Думал я вообще-то всего секунды три. Не то место, чтобы долго раздумывать. Нужно что-то делать. А что именно? Пока поговорить, время потянуть!

— А кто так сказал? — холодно спросил я

— Я так сказал! — ухмыльнулся бугай.

— Ты — это кто? Я Самурай. А ты, пацанчик, кто? У тебя вообще-то есть имя?

Бугай, как ни странно, вдруг притух. Неужели знает обо мне? Тогда может отстанет?

— Да мне похрен, кто ты такой! Ты мусор поганый! Свали отсюда, я здесь сплю! На этой шконке!

— Нет. Ты не на этой шконке спишь. Ты спишь ПОД ней! — медленно сказал я в наступившей тишине, и сильно, резко ткнул парня в печень. Тот ойкнул, вытаращил глаза, потом глаза закатились, и бугай медленно рухнул на пол. Я с интересом посмотрел на его тушу и недоуменно пожал плечами:

— Что это с ним? Стоял, стоял, и вдруг упал! Видимо, у него падучая! Болезнь такая — постоят вот так люди, и падают! Молодежь сейчас такая хлипкая…

Я снова улегся на шконку, прикрыл глаза и сквозь полуприкрытые веки наблюдал за тем, что происходит вокруг меня. Пробил я бугаю очень даже качественно, бил сложенными в лодочку пальцами, и боль от удара в печень просто ужасающая. Вот он и рухнул, потеряв сознание от болевого шока.

Удар по печени очень коварен. Ударив по печени «как следует», можно просто-напросто убить человека — если не сразу, то по прошествии нескольких дней. После моего удара бугай может и не умрет — все-таки организм молодой, и наверное тренированный, но то, что последствия этой травмы он будет ощущать еще несколько дней, а то и недель — это совершенно точно. Скоро у него под ребрами образуется гематома вследствие внутреннего кровоизлияния, и любое движение будет причинять боль. Печень нежный орган, хотя и самовосстанавливающийся.

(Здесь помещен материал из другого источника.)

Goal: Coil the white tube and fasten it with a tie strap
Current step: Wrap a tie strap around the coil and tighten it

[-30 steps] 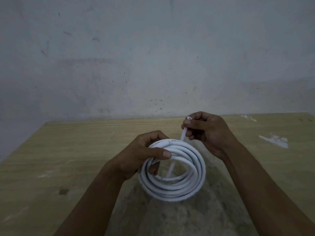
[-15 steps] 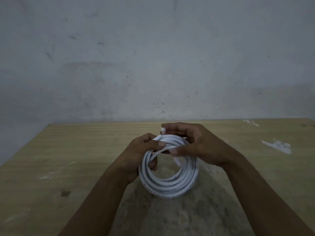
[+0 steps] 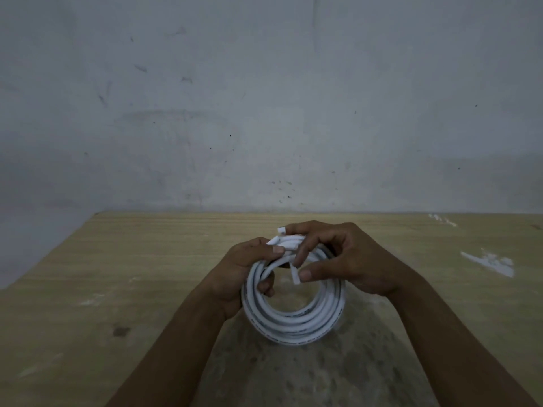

Нет, не жалко! Ненавижу мразей. Вот так взять, подойти к незнакомому человеку и выгнать его с законного места! Это…хмм…фашизм какой-то! А фашистов надо наказывать!

Парень очнулся только минут через десять или пятнадцать. Долго лупал глазами, не понимая, что с ним случилось и где находится. «Братаны» ублюдка согнали какого-то несчастного с его шконки, и уложили болезного на спину. Смешно, но он не помнил, что случилось! Я слышал это по разговорам — мол, подошел, сказал, и упал. Никто из не не видел моего удара. Во-первых, нокаутированный заслонил их своей широкой тушей, потому и не видели. Во-вторых…я специально бил резко, без замаха, и очень, очень быстро. Так быстро, как этим уголовникам и не снилось. Они даже не поняли, что я ударил их «братана»!

— Валеран, ты чо, внатури?! Валеран, чо случилось?!

Я же слушал этих ослов и думал, как пережить ночь.

— Самурай, как ты его, а?! — возле уха послышался шепот Юрки — Круто! И они даже не поняли, что случилось!

— Тихо! — приказал я — Молчи! И вот что еще…ночью придется тебе подежурить. Понимаешь, почему?

— Еще бы не понимать! Кто-нибудь да видел, как ты его ударил!

— Ничего ты не понимаешь! — вздохнул я — Как думаешь, почему Костыля убрали, а сюда сунули этих отморозков?

— Да ладно! Неужели по твою душу?!

— Вот тебе и ладно. Юр, подежуришь? Я немного подремлю.

— Конечно! Спи! Я посмотрю, не беспокойся!

Вот все-таки гуманитарий. Достаточно было всего лишь сказать: «да» — и вопрос исчерпан. Но ему обязательно надо выдать целую фразу! Пустую, не несущую особого смысла. Как только он выжил в таких условиях? Его давно должны были перевести в разряд «опущенных» — просто за то, что не похож на других — длинные волосы, симпатичное лицо. Одного этого достаточно, чтобы кто-нибудь да попытался наехать. Хмм…странно, да. Может его ко мне подставили? «Наседка»? Ох ты ж паранойя моя параноидная…цветешь ты ярким цветом и пахнешь!